The 76ers offense gets stagnant in the clutch, it gets predictable and the Knicks overwhelmed it. Nick Nurse tried to call a timeout with 27 seconds left, but it should have been the veteran Kyle Lowry on the baseline to use it. Instead, Lowry attempted to force a pass, and the turnover ensued. This was followed by Philly not securing the rebound on DiVincenzo's first miss. Philadelphia can send their grievance to NBA headquarters and complain about not getting the timeout call, or Brunson tugging on Maxey's jersey, or a host of other close calls, but their mistakes down the stretch opened the door for the Knicks to burst through.

Both games were close. Philadelphia can send their grievance to NBA headquarters for all the good it will do. Ultimately, Embiid is right: The Sixers can flip this at home at the Wells Fargo Center.

"We should be (up) 2-0, so we're good," Embiid said postgame, via NBC Sports Philadelphia. "We should be winning this series. We're going to win this. We know what we've got to fix. We did a better job today, so we're going to fix it. But we're the better team and we're going to keep fighting.”

They have not been the better team through two games and now there is no margin for error — Philly has to win the next two at home or this series is over.

Cavaliers learned their lesson, now pushing Magic around

Last season, the Cleveland Cavaliers were one-and-done in the playoffs because the New York Knicks pushed them around — New York was more physical and Cleveland folded under the pressure.

Cleveland learned its lesson — it is up 2-0 on Orlando because it has been the more physical team in this first-round series. You've
seen that mainly on the defensive end where the Cavaliers — seventh in the league in defense this season — have shut down a limited Orlando offense.

This is proving to be a matchup that just works for Cleveland. The Cavs' defensive weak point is at the guard spots, but Orlando — with Markelle Fultz, Cole Anthony and Jalen Suggs — is poorly equipped to exploit it (good to see Suggs return from that knee strain, hopefully it doesn't linger). Paolo Banchero is the primary shot creator, but the Cavaliers have plenty of long, athletic big men to throw at him and slow him down. It's the same with Franz Wagner.
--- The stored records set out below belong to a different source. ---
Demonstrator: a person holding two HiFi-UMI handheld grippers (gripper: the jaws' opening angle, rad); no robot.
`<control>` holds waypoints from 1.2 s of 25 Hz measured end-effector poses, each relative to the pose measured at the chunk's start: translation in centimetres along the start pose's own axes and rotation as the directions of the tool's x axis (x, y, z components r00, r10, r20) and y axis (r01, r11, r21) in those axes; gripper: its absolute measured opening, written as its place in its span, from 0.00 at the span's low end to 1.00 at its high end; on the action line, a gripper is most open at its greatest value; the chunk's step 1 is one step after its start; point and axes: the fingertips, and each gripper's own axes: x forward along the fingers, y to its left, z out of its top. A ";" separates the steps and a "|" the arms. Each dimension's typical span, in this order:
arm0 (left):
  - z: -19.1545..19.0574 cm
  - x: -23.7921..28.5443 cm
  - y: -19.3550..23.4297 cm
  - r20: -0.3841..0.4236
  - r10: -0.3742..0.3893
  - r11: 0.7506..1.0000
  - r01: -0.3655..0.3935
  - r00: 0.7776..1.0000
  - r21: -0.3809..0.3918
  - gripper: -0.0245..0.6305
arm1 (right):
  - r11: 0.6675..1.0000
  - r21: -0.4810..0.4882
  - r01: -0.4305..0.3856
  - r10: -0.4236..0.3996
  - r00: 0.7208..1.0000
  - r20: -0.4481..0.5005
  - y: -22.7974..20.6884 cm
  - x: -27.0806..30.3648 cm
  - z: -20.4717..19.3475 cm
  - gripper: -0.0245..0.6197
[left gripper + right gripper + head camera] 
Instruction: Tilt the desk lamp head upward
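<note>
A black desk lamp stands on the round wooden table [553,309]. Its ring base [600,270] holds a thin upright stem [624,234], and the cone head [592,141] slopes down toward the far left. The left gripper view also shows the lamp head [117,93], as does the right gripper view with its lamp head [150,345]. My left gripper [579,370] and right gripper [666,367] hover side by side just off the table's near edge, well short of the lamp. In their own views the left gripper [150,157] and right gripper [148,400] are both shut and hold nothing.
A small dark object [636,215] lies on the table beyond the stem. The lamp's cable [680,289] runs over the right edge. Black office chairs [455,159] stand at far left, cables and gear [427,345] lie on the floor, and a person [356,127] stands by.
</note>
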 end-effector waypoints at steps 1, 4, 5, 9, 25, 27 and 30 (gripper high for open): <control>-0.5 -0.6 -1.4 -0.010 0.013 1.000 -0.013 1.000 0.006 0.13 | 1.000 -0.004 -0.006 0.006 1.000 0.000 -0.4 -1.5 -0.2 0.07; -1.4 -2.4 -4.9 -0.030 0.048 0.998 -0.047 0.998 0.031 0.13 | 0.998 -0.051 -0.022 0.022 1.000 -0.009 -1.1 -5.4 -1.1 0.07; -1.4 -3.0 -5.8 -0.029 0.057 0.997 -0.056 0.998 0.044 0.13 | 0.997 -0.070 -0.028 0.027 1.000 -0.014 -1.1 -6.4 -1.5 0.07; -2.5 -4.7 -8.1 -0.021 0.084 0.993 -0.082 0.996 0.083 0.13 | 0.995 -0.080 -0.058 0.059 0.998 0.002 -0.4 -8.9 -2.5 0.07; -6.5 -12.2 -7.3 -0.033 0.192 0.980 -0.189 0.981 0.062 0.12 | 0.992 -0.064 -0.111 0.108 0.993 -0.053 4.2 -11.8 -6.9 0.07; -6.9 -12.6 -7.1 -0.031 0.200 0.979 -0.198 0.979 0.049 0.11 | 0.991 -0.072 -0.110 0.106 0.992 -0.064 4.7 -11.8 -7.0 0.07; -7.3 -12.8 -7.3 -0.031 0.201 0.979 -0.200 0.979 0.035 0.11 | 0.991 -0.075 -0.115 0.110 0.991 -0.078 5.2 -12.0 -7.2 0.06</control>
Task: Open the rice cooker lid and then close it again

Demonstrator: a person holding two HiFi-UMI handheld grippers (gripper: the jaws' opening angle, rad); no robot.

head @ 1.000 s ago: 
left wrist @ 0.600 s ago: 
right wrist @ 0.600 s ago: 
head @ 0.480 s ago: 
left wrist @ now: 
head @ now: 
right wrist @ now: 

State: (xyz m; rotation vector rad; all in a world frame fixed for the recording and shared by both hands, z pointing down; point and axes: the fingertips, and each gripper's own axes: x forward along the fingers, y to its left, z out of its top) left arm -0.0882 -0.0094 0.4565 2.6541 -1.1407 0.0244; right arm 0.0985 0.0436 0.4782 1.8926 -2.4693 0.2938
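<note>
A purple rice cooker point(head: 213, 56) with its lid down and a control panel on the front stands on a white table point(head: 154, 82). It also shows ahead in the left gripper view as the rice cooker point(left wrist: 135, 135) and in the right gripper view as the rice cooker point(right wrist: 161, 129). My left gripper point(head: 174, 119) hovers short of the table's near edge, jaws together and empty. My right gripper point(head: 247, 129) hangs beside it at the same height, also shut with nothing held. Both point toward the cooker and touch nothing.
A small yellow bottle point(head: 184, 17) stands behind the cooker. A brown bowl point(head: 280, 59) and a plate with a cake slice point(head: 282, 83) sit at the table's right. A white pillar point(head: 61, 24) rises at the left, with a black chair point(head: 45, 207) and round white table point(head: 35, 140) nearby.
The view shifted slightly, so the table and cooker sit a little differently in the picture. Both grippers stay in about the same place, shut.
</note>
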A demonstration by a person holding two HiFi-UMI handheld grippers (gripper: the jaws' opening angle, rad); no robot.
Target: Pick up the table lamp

Donovan Mitchell has been the best player in the series, averaging 26.5 points a game, and the Evan Mobley everyone has been waiting on has started to show up, averaging 16.5 points and nine rebounds a night. Cleveland has led every minute of this series.

Orlando is going home and so hope is alive, but they have been pushed around for two games now and unless they push back hard this series will be over soon.